I love Dark for many reasons. One of those reasons is that I started it exactly two weeks ago and finished the entire series on Saturday. Dark just finished its third, and final, season earlier this summer. That’s 28 episodes in 10 days. So, while so many other saps had to wait for months after a gripping season finale, I got to watch the entire series in just over a single week.
Another, is that it is German. It is a very German show. In fact, it makes me want to relive my life entirely again in Germany—but specifically in a town adjacent to the Black Forest (or maybe another impossibly dense forest that makes me think of the shared ties between European languages) where it rains all the time. This show is incredibly German. There are lines of dialogue such as, “Yesterday, today and tomorrow are not consecutive, they are connected in a never-ending circle” and “Life is nothing but a spiral of pain” and “But in the end, every death is just a new beginning” and “Life is a labyrinth. Some wander around until their death in search of a way out of it” and “Every pain tends us to act, forms our will” and “But everything that once lived, lives on forever. In the eternity of time.” All of these lines are delivered with grave seriousness, and in wonderful German. Do not watch this TV show dubbed in English.

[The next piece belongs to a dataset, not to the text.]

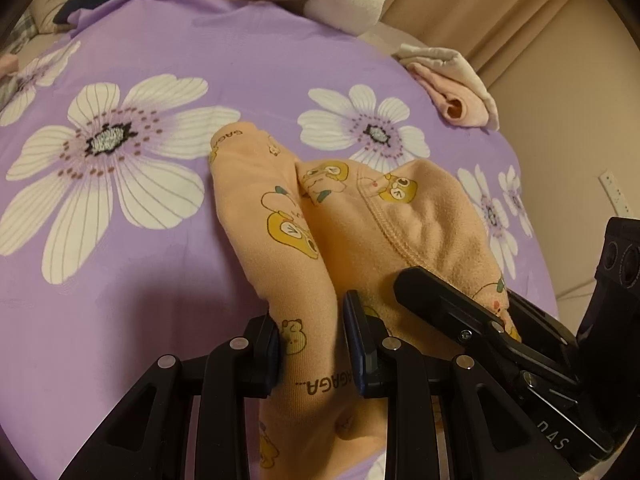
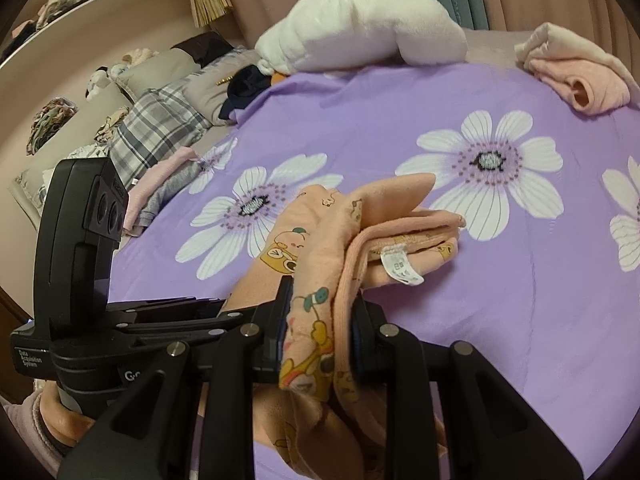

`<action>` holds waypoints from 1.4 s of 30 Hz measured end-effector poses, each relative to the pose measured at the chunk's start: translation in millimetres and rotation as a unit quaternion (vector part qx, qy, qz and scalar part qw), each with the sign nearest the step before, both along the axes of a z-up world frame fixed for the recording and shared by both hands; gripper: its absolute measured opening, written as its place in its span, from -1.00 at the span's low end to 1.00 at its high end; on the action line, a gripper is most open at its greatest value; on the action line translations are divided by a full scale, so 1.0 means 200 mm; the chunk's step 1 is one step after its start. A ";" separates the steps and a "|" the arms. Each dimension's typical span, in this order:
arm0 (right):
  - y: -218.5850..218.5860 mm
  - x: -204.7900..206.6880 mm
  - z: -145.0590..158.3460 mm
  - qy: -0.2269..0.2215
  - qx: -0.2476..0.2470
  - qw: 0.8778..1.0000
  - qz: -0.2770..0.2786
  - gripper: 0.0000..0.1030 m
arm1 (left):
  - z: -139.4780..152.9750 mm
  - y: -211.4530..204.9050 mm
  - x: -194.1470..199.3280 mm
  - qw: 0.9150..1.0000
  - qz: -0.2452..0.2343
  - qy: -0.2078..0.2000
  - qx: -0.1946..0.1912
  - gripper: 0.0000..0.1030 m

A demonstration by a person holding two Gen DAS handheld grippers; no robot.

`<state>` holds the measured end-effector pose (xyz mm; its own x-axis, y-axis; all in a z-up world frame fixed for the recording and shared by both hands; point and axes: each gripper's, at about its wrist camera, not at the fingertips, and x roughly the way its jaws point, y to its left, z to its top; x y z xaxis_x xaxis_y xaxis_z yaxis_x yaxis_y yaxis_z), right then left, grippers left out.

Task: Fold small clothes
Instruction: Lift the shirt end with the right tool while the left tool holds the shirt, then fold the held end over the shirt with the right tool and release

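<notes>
A small peach garment [image 1: 280,216] printed with yellow cartoon animals lies bunched on the purple flowered bedsheet [image 1: 140,312]. My left gripper [image 1: 312,344] is shut on one fold of it near the "GAGAGA" print. My right gripper [image 2: 320,328] is shut on another bunched part of the same garment [image 2: 360,216], whose white care label [image 2: 400,268] hangs out. The right gripper also shows in the left wrist view [image 1: 460,312], close beside the left one. The left gripper shows at the left of the right wrist view [image 2: 256,304].
A folded pink garment [image 2: 580,76] lies at the sheet's far right edge. A white plush pillow [image 2: 360,28] lies at the far side. Plaid and grey pillows [image 2: 160,120] and folded clothes [image 2: 160,184] lie to the left. A beige wall [image 1: 560,80] stands on the right.
</notes>
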<state>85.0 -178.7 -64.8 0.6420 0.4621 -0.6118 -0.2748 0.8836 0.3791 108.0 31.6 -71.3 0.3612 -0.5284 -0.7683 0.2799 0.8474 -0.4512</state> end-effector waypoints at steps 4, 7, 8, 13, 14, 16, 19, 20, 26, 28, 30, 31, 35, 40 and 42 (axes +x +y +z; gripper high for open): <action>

I’d love to spoil Dark for you. But, I love spoilers and I know that most people don’t so I won’t do that to you. However, that does lead me to another reason why I love this show: I can reasonably describe Dark as depicting or positing that true love, in some cases, may just be two intertwined particles of light or energy taking form as human beings in a reality that was caused into being by a disruption in another reality and worry about spoiling the entire show. So, if that did just spoil it, then I’m sorry. But honestly, another reason I love Dark is that if I did spoil it for you, you’d never be able to remember everything once you started watching the show itself.

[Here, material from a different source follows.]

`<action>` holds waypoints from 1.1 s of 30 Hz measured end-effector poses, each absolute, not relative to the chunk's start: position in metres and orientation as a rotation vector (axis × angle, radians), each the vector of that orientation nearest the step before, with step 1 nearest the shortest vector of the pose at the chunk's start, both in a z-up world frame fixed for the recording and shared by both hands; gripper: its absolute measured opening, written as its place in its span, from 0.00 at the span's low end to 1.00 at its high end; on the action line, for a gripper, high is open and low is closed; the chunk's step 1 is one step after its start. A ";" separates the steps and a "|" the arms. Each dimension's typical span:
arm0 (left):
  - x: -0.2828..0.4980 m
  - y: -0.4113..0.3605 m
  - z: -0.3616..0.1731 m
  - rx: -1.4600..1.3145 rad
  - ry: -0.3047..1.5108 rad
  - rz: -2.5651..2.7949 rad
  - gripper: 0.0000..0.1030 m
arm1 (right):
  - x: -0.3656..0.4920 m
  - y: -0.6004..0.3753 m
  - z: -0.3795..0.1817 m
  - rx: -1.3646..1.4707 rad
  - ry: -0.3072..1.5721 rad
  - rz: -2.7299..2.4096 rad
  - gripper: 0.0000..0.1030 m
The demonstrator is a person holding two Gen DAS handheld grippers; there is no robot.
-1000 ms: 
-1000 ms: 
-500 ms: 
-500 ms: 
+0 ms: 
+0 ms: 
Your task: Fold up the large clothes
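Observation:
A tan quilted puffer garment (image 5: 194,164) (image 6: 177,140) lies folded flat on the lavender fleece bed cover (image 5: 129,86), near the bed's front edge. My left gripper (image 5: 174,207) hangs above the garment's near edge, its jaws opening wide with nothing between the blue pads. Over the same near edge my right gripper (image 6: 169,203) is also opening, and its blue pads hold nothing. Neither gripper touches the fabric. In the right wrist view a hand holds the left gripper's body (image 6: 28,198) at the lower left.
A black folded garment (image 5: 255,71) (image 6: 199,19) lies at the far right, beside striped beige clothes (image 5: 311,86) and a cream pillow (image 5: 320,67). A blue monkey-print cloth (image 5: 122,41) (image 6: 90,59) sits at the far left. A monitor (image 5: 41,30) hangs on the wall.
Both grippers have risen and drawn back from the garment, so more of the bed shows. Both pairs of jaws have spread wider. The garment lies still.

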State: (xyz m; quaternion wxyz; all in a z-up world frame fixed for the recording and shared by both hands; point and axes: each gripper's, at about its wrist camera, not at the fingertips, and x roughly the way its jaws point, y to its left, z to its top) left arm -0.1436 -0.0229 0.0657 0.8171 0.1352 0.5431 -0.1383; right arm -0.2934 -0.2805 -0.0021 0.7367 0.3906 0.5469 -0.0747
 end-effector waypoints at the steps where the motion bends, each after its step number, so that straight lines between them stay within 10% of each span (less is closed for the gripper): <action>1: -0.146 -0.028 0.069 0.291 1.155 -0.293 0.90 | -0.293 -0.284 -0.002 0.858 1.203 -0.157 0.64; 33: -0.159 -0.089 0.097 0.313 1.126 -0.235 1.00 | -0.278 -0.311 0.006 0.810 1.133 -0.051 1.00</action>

A few other reasons why I love Dark. It is probably the second-best TV show with a nuclear power plant as a key setting (behind only The Simpsons). There are more uses of the phrase “a glitch in the matrix” than I have heard since probably 1999-2000. And because that phrase is said in German, it sounds truly wonderful (mah-trix vs. may-trix). The characters have great German last names like Tiedemann or Doppler or Kahnwald. There is a character whose first name is Helge. And every episode, the show manages to just be very everything at all times.

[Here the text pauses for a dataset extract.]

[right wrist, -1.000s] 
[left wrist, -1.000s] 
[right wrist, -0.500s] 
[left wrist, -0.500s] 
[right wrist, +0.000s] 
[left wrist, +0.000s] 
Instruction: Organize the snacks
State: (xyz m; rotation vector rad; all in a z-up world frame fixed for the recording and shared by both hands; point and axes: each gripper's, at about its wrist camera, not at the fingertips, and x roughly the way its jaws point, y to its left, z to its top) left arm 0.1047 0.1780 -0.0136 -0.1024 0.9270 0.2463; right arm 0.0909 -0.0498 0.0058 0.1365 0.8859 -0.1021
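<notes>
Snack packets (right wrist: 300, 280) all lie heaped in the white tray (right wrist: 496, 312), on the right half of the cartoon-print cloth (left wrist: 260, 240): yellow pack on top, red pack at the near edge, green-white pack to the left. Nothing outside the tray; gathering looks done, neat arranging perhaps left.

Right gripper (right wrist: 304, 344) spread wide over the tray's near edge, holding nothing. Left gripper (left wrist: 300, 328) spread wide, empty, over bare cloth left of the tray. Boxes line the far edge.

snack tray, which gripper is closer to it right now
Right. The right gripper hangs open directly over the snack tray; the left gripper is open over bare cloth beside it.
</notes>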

That last reason will make sense to you when you start watching it and begin to understand maybe half of what you’ve learned so far (so, by episode 2 or 3 maybe), but already want to learn even more.
The Action I’ve Taken
Since the beginning of June, I conclude each newsletter with a brief list of actions I’ve taken each week to help end police violence and to support an America that is free of racism. This isn’t meant to virtue signal or pat myself on the back—it’s merely meant to show my commitment to change. I won’t share any donation figures here but can provide them upon request.
Donated to this campaign raising awareness for the Justice for Breonna Taylor Act.